Instructions to follow - Reproduce the records exactly through the line with "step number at".

Records from a collection:
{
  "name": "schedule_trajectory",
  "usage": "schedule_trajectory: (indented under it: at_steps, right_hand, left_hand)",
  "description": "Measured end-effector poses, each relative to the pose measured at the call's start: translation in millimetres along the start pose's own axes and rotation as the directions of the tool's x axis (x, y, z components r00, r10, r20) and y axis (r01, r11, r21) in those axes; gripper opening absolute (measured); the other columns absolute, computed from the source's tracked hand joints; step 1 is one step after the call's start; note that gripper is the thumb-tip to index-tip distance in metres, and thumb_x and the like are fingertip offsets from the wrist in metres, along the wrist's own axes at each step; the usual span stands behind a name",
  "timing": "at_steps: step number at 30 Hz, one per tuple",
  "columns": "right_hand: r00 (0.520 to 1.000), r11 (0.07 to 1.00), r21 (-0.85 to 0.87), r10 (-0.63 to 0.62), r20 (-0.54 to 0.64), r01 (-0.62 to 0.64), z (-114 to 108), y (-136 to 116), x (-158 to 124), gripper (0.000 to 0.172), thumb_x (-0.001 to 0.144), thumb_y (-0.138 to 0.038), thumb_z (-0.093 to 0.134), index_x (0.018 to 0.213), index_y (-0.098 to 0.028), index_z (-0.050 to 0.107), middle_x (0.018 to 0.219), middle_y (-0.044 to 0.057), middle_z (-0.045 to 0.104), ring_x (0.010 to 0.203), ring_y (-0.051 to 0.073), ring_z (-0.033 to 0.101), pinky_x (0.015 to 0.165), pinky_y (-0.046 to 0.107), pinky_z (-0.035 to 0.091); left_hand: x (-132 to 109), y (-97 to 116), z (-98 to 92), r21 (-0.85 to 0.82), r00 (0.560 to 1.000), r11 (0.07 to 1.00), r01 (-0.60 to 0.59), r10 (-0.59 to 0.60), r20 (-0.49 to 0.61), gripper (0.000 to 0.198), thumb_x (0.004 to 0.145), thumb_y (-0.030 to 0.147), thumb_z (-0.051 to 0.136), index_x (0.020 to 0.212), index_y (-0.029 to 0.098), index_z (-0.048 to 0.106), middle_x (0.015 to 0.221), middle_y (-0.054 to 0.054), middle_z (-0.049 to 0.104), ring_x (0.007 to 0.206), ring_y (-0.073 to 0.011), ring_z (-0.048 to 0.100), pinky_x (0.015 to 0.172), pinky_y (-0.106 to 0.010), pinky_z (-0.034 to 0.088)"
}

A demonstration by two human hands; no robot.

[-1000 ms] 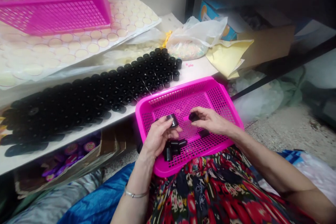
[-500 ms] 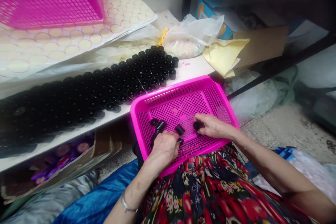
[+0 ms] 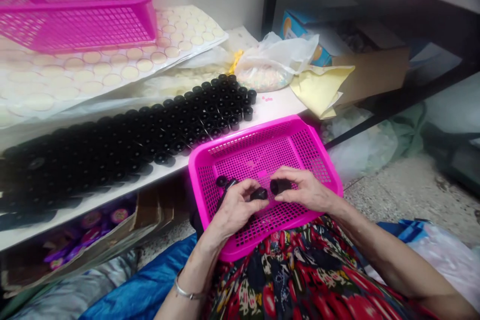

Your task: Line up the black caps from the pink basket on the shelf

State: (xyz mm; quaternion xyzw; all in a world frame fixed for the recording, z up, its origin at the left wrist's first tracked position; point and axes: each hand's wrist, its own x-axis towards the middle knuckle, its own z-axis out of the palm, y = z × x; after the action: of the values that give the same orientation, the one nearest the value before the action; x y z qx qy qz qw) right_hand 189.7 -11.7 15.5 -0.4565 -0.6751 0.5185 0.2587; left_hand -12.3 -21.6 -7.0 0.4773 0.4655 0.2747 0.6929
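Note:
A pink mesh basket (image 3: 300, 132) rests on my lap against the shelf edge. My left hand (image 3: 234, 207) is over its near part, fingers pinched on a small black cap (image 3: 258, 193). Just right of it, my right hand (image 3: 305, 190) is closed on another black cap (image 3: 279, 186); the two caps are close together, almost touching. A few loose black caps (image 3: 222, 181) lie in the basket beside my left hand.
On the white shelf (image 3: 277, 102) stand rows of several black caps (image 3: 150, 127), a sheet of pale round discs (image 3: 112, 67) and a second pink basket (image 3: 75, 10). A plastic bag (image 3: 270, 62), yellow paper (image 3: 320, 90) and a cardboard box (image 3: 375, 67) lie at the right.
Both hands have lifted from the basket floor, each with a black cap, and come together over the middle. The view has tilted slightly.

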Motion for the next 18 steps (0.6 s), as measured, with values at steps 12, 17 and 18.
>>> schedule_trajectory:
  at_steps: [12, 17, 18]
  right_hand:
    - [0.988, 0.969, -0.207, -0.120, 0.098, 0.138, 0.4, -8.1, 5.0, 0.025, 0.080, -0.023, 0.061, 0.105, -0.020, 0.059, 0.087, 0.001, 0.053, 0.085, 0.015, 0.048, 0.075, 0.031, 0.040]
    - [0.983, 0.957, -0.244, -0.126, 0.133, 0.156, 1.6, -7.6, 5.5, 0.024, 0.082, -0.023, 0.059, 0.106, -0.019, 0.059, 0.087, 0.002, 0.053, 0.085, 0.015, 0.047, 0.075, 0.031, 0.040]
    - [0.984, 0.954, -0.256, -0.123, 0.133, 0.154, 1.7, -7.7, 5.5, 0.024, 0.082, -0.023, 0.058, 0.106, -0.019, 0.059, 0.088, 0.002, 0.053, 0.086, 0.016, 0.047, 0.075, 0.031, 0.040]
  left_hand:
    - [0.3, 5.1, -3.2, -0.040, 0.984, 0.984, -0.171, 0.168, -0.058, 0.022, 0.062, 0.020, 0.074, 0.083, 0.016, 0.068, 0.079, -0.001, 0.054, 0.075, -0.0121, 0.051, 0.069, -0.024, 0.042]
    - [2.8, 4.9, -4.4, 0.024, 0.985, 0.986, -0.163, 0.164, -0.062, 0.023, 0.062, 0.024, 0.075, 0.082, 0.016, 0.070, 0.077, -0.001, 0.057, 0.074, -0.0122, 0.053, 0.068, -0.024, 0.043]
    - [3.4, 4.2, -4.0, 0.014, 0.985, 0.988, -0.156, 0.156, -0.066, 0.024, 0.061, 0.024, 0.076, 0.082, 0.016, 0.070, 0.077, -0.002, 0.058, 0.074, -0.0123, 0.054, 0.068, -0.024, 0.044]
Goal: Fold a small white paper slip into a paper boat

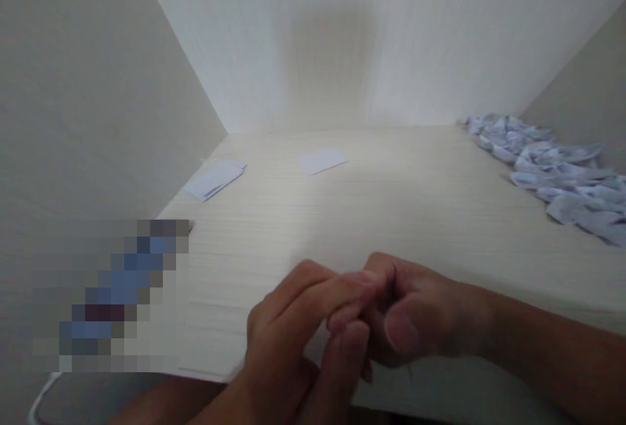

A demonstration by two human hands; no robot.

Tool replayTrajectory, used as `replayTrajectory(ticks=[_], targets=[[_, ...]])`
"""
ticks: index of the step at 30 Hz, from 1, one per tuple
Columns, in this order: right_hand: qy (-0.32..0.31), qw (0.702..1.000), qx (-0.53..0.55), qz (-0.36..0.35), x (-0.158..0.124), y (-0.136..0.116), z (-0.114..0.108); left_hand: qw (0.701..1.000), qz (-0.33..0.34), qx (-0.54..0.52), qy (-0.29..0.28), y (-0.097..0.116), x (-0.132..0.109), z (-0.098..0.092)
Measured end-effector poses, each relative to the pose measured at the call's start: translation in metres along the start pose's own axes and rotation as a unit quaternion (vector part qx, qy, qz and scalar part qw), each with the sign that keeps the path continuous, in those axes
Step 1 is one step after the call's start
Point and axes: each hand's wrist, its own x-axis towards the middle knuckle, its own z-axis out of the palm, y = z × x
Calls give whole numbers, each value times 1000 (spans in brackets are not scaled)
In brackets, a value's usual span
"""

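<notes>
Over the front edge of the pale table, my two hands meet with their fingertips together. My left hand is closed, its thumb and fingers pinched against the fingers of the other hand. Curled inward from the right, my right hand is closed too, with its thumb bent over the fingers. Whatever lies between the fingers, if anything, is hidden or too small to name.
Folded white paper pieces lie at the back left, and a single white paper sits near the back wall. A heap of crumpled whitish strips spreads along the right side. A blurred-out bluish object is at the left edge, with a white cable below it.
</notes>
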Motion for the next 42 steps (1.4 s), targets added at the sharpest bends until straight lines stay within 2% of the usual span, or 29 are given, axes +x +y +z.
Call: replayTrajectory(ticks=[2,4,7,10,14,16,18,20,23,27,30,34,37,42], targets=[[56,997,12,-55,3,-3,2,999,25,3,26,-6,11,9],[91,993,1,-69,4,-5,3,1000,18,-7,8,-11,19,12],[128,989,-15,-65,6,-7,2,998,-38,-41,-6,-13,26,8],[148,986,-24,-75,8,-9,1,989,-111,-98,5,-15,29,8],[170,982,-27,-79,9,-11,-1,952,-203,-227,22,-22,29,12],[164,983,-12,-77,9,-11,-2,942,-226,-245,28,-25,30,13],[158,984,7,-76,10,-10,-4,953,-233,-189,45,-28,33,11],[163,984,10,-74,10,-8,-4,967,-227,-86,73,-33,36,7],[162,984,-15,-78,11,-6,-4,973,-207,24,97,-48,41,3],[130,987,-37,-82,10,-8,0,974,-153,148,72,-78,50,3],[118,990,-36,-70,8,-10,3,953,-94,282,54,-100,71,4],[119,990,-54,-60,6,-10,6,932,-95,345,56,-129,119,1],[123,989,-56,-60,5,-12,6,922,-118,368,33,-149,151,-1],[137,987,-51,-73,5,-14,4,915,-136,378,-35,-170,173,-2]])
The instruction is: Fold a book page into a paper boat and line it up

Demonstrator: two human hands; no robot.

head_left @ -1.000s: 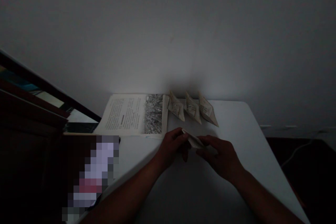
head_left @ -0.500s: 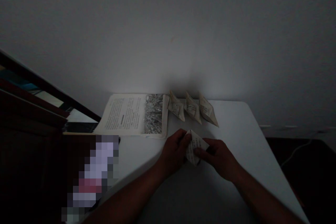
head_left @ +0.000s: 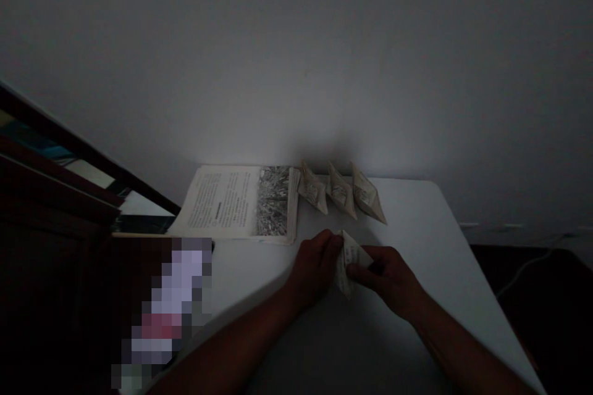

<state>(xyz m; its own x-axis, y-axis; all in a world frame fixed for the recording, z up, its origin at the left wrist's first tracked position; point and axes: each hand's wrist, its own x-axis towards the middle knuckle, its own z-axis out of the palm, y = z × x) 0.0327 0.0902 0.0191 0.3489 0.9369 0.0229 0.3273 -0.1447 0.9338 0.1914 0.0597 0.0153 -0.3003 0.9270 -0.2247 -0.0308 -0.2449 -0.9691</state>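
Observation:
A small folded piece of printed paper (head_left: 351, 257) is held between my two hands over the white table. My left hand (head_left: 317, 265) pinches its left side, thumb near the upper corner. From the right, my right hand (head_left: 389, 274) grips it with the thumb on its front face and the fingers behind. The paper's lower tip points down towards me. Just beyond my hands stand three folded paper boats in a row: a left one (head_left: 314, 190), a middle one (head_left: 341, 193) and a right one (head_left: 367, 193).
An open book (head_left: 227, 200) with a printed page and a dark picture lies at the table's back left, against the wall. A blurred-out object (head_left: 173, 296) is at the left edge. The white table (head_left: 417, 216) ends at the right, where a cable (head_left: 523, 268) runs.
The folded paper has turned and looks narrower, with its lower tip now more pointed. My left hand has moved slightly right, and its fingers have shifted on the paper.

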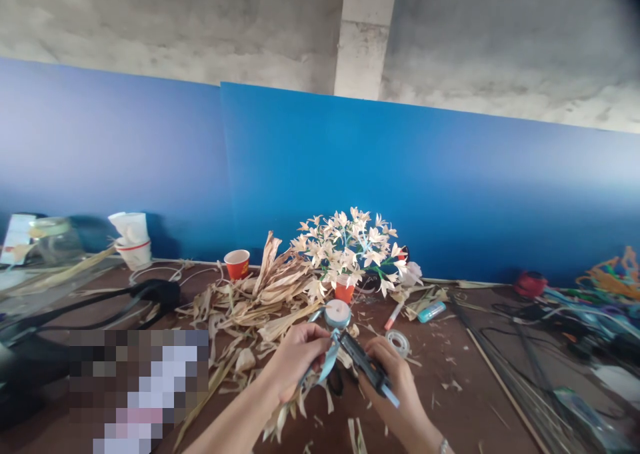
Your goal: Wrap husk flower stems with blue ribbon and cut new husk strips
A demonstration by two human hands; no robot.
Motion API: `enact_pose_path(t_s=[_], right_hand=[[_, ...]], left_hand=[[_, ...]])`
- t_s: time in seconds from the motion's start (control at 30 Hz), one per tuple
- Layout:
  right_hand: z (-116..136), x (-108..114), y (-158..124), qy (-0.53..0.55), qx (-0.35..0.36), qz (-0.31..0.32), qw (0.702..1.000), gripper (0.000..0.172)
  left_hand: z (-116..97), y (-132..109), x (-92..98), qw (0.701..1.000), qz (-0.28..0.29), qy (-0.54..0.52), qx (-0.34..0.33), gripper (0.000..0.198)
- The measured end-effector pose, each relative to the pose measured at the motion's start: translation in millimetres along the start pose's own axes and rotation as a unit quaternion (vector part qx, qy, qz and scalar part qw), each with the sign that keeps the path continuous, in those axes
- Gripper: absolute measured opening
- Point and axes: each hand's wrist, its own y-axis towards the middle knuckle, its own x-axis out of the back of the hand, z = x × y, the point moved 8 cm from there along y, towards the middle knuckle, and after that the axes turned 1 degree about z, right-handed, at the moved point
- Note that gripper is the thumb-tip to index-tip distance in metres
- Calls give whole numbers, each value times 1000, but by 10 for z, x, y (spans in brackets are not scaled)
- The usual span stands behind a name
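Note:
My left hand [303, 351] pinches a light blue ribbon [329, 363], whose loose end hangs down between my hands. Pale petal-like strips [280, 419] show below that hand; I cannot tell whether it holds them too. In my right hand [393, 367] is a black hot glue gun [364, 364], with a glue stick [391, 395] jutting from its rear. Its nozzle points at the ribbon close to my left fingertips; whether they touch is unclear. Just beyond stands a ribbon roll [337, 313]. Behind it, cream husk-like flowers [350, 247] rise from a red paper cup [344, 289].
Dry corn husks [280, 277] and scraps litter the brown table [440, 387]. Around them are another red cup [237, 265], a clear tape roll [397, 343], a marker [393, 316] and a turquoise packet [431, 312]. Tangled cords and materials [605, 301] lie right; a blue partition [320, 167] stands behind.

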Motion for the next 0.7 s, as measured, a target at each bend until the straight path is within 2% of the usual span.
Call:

Task answer -
{
  "name": "schedule_trajectory",
  "usage": "schedule_trajectory: (indented under it: at_steps, right_hand, left_hand)",
  "description": "Measured end-effector poses, each relative to the pose measured at the call's start: translation in millimetres along the start pose's own axes and rotation as the directions of the tool's x axis (x, y, z components r00, r10, r20) and y axis (r01, r11, r21) in those axes; gripper opening absolute (measured); the other columns absolute, computed from the source's tracked hand joints; step 1 is one step after the call's start; note that gripper is the thumb-tip to index-tip distance in metres, and thumb_x and the like are fingertip offsets from the wrist in metres, along the wrist's own axes at each step; the usual span stands behind a name",
  "timing": "at_steps: step number at 30 Hz, one per tuple",

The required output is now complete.